Work order -
Without skipping anything, print all of the data exactly.

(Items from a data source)
.....

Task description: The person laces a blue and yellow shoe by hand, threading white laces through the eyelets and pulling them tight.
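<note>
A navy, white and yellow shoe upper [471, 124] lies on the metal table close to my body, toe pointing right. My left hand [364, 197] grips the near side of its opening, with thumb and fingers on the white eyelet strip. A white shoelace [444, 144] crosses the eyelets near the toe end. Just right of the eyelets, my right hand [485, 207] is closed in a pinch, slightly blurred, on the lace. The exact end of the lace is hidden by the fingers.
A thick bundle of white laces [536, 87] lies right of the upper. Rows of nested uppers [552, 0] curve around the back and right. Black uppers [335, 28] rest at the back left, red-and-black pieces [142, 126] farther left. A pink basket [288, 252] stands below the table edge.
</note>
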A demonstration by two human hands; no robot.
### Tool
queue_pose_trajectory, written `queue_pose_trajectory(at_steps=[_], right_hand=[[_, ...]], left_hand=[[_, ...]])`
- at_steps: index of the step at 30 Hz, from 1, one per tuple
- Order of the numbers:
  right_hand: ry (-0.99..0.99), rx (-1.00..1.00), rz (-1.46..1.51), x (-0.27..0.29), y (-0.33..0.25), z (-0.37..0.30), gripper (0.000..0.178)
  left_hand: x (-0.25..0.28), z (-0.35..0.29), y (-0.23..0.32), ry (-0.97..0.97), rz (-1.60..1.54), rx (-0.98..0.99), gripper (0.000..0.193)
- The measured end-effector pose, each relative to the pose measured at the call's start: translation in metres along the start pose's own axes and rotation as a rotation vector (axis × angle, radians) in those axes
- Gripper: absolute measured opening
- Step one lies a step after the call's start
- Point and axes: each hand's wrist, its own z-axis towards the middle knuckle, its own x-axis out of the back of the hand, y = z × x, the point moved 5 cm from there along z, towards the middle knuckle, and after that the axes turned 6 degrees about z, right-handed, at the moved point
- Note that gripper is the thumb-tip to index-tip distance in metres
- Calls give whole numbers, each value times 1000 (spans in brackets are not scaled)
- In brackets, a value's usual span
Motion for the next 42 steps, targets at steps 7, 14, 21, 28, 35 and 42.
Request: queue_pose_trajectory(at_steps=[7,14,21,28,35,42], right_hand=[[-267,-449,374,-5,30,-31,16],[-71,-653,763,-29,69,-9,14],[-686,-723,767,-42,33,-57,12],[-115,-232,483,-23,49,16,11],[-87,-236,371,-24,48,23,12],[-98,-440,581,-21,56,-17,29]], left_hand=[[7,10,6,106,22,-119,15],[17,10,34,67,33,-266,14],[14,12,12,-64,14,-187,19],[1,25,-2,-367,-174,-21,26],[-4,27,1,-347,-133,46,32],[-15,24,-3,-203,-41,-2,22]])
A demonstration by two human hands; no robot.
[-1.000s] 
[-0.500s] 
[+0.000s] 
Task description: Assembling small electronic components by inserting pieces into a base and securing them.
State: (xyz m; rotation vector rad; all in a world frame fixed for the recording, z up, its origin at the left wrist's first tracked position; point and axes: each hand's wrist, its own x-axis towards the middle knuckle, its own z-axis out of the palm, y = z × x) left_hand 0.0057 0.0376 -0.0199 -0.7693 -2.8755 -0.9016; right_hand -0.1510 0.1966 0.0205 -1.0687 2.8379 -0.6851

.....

Your response -
Task description: The person laces a blue and yellow shoe by hand, threading white laces through the eyelets and pulling them tight.
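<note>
A navy, white and yellow shoe upper [471, 124] lies on the metal table close to my body, toe pointing right. My left hand [364, 197] grips the near side of its opening, with thumb and fingers on the white eyelet strip. A white shoelace [444, 144] crosses the eyelets near the toe end. Just right of the eyelets, my right hand [485, 207] is closed in a pinch, slightly blurred, on the lace. The exact end of the lace is hidden by the fingers.
A thick bundle of white laces [536, 87] lies right of the upper. Rows of nested uppers [552, 0] curve around the back and right. Black uppers [335, 28] rest at the back left, red-and-black pieces [142, 126] farther left. A pink basket [288, 252] stands below the table edge.
</note>
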A demonstration by two human hands; no robot.
### Tool
queue_pose_trajectory, written `queue_pose_trajectory(at_steps=[_], right_hand=[[_, ...]], left_hand=[[_, ...]])`
- at_steps: index of the step at 30 Hz, from 1, one per tuple
- Order of the numbers:
  right_hand: ry (-0.99..0.99), rx (-1.00..1.00), rz (-1.46..1.51), x (-0.27..0.29), y (-0.33..0.25), z (-0.37..0.30), gripper (0.000..0.178)
  left_hand: x (-0.25..0.28), z (-0.35..0.29), y (-0.23..0.32), ry (-0.97..0.97), rz (-1.60..1.54), rx (-0.98..0.99), gripper (0.000..0.193)
- The measured end-effector pose, each relative to the pose measured at the call's start: translation in metres along the start pose's own axes and rotation as a rotation vector (axis × angle, radians) in those axes
- Gripper: absolute measured opening
- Step one lies a step after the call's start
- Point and axes: each hand's wrist, its own z-axis towards the middle knuckle, its own x-axis out of the back of the hand, y = z × x, the point moved 5 cm from there along z, towards the middle knuckle, and after that the axes turned 6 degrees about z, right-handed, at the moved point
- Note that gripper is the thumb-tip to index-tip distance in metres
- Calls give whole numbers, each value times 1000 (spans in brackets are not scaled)
- In brackets, a value's usual span
Motion for the next 42 steps, targets at steps 7, 14, 21, 28, 35 and 42.
Request: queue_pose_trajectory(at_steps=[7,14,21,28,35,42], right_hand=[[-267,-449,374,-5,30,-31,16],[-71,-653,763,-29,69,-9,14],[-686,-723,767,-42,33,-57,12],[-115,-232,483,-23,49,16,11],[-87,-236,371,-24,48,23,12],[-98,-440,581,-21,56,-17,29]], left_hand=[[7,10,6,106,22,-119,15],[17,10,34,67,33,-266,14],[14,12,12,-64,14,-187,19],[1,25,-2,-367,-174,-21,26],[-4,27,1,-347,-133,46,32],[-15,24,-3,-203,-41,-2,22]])
A demonstration by two human hands; no robot.
[-1.000s] 
[-0.500s] 
[+0.000s] 
Task description: Assembling small electronic components by inserting pieces into a base and securing them.
State: (xyz m; rotation vector rad; all in a world frame fixed for the recording, z up, its origin at the left wrist's first tracked position; point and axes: each hand's wrist, its own x-axis towards the middle knuckle, its own z-axis out of the palm, y = z × x) left_hand 0.0057 0.0376 -0.0199 -0.7693 -2.8755 -0.9016; right_hand -0.1510 0.1966 0.0205 -1.0687 2.8379 -0.6851

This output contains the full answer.